Work item ▸
Beginning with the line that holds "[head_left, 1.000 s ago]", copy each line to the end of the records exactly, except the pictures.

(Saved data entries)
▶

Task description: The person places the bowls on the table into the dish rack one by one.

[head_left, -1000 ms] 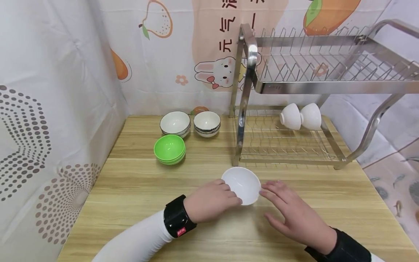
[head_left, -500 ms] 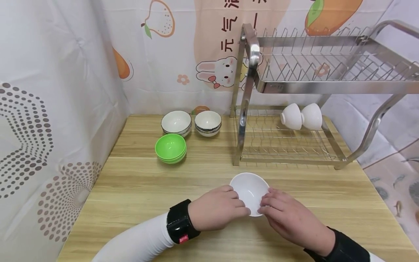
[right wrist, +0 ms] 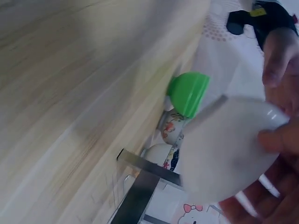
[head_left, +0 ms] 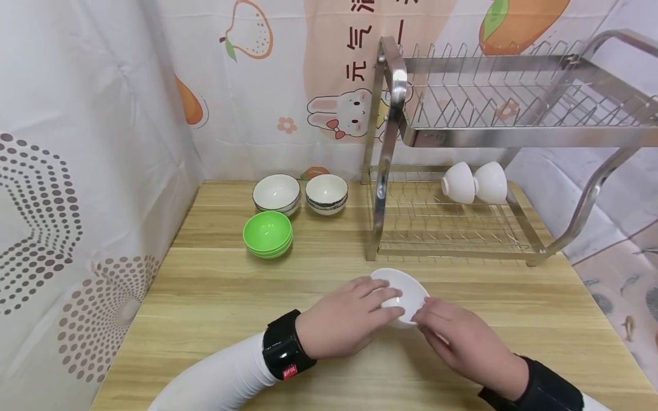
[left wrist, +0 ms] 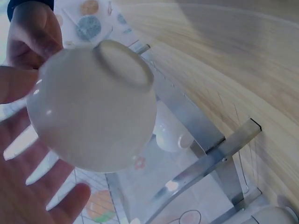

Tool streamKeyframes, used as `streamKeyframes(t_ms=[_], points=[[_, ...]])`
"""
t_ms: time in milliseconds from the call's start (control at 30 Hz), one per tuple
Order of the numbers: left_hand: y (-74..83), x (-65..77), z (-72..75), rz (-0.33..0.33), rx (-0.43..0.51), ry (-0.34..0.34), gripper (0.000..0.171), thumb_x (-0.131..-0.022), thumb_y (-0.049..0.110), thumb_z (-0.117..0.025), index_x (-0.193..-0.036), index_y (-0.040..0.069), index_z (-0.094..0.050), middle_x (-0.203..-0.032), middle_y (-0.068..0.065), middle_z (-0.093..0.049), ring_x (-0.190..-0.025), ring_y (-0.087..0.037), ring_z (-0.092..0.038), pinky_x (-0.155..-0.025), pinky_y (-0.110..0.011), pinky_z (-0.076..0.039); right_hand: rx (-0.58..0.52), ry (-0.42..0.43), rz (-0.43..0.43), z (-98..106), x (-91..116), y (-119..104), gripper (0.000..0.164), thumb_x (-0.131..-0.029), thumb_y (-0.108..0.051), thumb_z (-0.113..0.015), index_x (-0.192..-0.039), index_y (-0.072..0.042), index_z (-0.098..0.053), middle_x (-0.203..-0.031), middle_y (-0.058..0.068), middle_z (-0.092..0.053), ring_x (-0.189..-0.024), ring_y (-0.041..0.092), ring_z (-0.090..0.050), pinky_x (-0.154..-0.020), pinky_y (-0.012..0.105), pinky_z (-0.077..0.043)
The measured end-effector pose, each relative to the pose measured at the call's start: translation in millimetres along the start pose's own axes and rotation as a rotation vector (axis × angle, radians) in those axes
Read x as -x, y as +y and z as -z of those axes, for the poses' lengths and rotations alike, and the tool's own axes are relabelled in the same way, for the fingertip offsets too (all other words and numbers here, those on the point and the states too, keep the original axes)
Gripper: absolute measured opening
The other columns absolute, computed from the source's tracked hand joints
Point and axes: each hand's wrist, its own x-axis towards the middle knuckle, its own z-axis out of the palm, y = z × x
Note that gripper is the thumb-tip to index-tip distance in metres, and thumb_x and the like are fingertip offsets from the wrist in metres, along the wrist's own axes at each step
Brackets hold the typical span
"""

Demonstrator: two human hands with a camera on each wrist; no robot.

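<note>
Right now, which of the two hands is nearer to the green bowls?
The left hand. It is in front and to the right of the green bowls, by the white bowl; the right hand, gripping that bowl, is farther right.

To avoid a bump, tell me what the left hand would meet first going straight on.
Likely the white, round, ceramic-looking bowl; the left hand overlaps it in the head view, though depth is unclear.

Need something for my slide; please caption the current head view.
Right grip holding a white bowl, with stacked green bowls and a metal dish rack beyond.
</note>
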Motion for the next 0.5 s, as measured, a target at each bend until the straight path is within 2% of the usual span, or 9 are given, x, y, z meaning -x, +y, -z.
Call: streamKeyframes(t_ms=[67, 133, 200, 233, 400, 433, 500], points=[[-2.5, -0.2, 1.6, 0.038, -0.010, 0.047, 0.049, -0.095, 0.041, -0.061, -0.139, 0.020, -0.054, -0.145, -0.004, -0.049, -0.137, -0.026, -0.040, -0.116, -0.040, -0.030, 0.002, -0.002, -0.113, 5.9, -2.2, 1.3, 0.023, -0.104, -0.032, -0.051, -0.100, -0.017, -0.067, -0.101, -0.006, -0.069, -0.094, 0.015, -0.067, -0.084, 0.026, -0.055], [-4.9, 0.0, 2.3, 0.073, -0.029, 0.076, 0.059, -0.094, 0.052, -0.059, -0.143, 0.019, -0.051, -0.149, -0.006, -0.045, -0.141, -0.029, -0.035, -0.117, -0.042, -0.027, -0.018, 0.006, -0.229, 12.6, -5.8, 3.9, 0.008, -0.096, -0.023, -0.066, -0.102, -0.017, -0.068, -0.102, -0.004, -0.070, -0.091, 0.016, -0.068, -0.075, 0.032, -0.057], [-6.7, 0.7, 2.9, 0.105, -0.038, 0.085, 0.068, -0.093, 0.061, -0.055, -0.145, 0.019, -0.048, -0.152, -0.008, -0.040, -0.144, -0.029, -0.031, -0.118, -0.044, -0.026, -0.048, 0.005, -0.341, 19.7, -10.4, 9.4, 0.018, -0.088, -0.010, -0.074, -0.104, -0.016, -0.069, -0.103, -0.002, -0.071, -0.092, 0.015, -0.067, -0.073, 0.036, -0.057], [-7.6, 1.1, 3.0, 0.117, -0.042, 0.084, 0.071, -0.092, 0.064, -0.053, -0.146, 0.019, -0.047, -0.154, -0.008, -0.038, -0.145, -0.029, -0.028, -0.118, -0.045, -0.026, -0.079, 0.011, -0.398, 23.0, -13.3, 13.7, 0.025, -0.083, -0.003, -0.076, -0.104, -0.014, -0.070, -0.103, -0.001, -0.071, -0.092, 0.014, -0.067, -0.074, 0.034, -0.057], [-11.4, 1.1, 2.4, 0.150, 0.010, 0.050, 0.084, -0.086, 0.075, -0.052, -0.150, 0.021, -0.043, -0.158, -0.007, -0.031, -0.149, -0.027, -0.019, -0.118, -0.048, -0.023, -0.280, 0.045, -0.632, 35.8, -31.9, 52.2, 0.019, -0.093, -0.004, -0.067, -0.111, 0.001, -0.068, -0.103, 0.013, -0.070, -0.090, 0.003, -0.062, -0.074, 0.018, -0.052], [-12.1, 1.0, 1.8, 0.153, 0.018, 0.042, 0.086, -0.085, 0.077, -0.052, -0.150, 0.021, -0.042, -0.158, -0.006, -0.031, -0.149, -0.026, -0.019, -0.118, -0.049, -0.023, -0.314, 0.048, -0.671, 37.2, -36.4, 63.1, 0.022, -0.096, -0.008, -0.064, -0.115, 0.003, -0.066, -0.105, 0.015, -0.069, -0.090, 0.002, -0.061, -0.074, 0.015, -0.050], [-12.8, 1.2, 0.8, 0.161, 0.026, 0.024, 0.088, -0.083, 0.079, -0.050, -0.151, 0.023, -0.041, -0.159, -0.005, -0.030, -0.149, -0.026, -0.018, -0.118, -0.049, -0.023, -0.401, 0.041, -0.725, 39.1, -45.9, 87.2, 0.030, -0.101, -0.015, -0.058, -0.121, 0.006, -0.060, -0.109, 0.017, -0.066, -0.092, 0.004, -0.060, -0.075, 0.015, -0.050]])
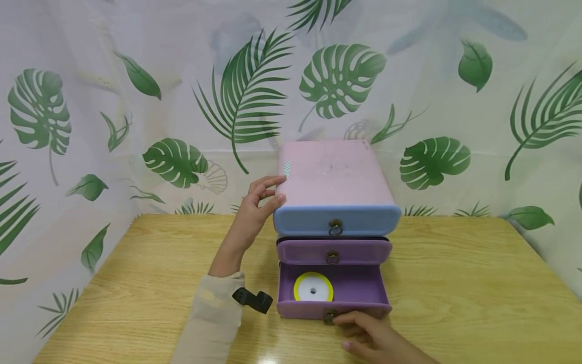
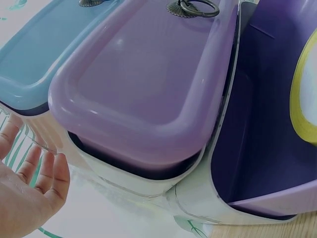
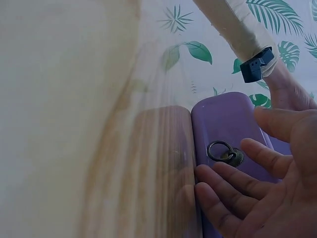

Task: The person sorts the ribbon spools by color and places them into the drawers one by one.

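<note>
A small chest of drawers with a pink top (image 1: pixel 332 172) stands on the table. Its top drawer (image 1: pixel 300 221) has a blue front, and the middle drawer (image 1: pixel 304 252) a purple one. The bottom purple drawer (image 1: pixel 359 285) is pulled out, with a white disc with a yellow rim (image 1: pixel 313 286) lying in its left part. My left hand (image 1: pixel 256 212) rests its fingertips against the chest's upper left side, fingers loosely extended. At the bottom drawer's ring pull (image 1: pixel 330 317), my right hand (image 3: pixel 257 193) has relaxed fingers beside the ring (image 3: pixel 220 151); whether they touch it I cannot tell.
The wood-grain table (image 1: pixel 464 283) extends on both sides of the chest. Behind it hangs a white cloth with green leaf prints (image 1: pixel 341 81). A black band (image 1: pixel 252 299) is strapped round my left sleeve (image 1: pixel 213 313).
</note>
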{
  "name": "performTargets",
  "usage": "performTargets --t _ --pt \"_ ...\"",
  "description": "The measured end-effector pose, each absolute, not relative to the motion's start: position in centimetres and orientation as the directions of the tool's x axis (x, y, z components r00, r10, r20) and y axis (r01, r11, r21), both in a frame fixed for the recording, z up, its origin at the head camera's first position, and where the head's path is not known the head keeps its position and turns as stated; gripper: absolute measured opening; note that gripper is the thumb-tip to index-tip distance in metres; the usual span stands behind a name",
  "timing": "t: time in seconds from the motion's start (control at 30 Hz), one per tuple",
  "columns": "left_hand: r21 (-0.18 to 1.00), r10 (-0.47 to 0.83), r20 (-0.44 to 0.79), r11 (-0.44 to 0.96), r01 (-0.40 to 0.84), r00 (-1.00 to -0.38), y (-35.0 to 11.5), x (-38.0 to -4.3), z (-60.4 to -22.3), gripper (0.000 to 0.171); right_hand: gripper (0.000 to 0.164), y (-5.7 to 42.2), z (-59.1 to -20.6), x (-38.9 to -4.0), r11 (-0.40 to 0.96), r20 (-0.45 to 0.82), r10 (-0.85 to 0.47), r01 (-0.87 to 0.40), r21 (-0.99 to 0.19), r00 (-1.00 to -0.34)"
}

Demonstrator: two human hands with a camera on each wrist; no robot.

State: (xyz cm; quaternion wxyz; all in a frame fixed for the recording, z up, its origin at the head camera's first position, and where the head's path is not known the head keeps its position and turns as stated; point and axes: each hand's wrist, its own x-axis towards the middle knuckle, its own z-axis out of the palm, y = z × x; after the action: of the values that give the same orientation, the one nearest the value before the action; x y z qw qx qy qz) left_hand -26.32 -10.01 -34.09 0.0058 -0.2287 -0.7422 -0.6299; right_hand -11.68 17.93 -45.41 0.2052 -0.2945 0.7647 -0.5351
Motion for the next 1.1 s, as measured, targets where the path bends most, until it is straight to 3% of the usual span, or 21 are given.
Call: performTargets --t 0.5,0.8,1.1 --pt "0.931 0.326 0.296 0.114 0.348 -0.898 -10.0 -26.1 -34.0 0.045 0.036 16.8 -45.5 -12.2 0.240 -0.027 -0.664 -0.179 -0.954 -0.747" --pt "0.931 0.323 0.301 0.104 0.350 -0.897 -10.0 -26.2 -34.1 0.045 0.033 15.9 -45.5 -12.4 0.219 -0.070 -0.554 -0.064 -0.974 -0.829" --pt "0.932 0.321 0.300 0.101 0.347 -0.898 -9.9 -26.3 -34.1 0.045 0.028 15.3 -45.4 -12.8 0.222 -0.022 -0.462 -0.091 -0.971 -0.886"
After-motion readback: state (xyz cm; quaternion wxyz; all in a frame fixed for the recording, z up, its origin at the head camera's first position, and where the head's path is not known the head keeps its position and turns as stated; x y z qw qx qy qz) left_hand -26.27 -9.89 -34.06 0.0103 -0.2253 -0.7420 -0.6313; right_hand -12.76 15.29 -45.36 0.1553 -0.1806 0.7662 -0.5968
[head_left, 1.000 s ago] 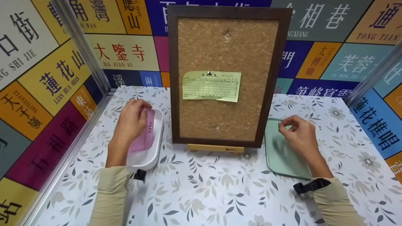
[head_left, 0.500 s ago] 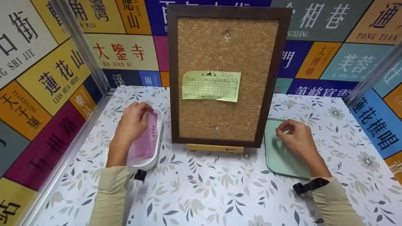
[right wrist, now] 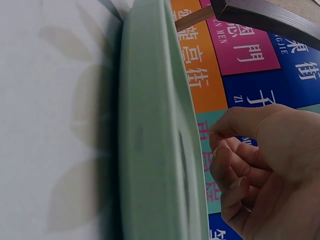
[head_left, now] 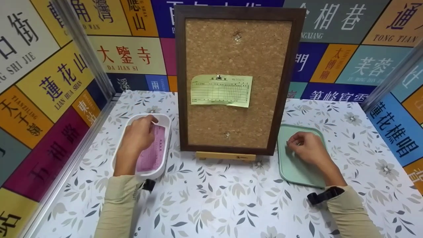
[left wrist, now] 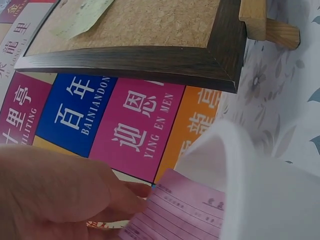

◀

Response to this task ▸
[head_left, 1.000 s ago] 
[head_left, 0.500 s ago] 
[right wrist, now] 
[head_left, now] 
[left wrist, now] 

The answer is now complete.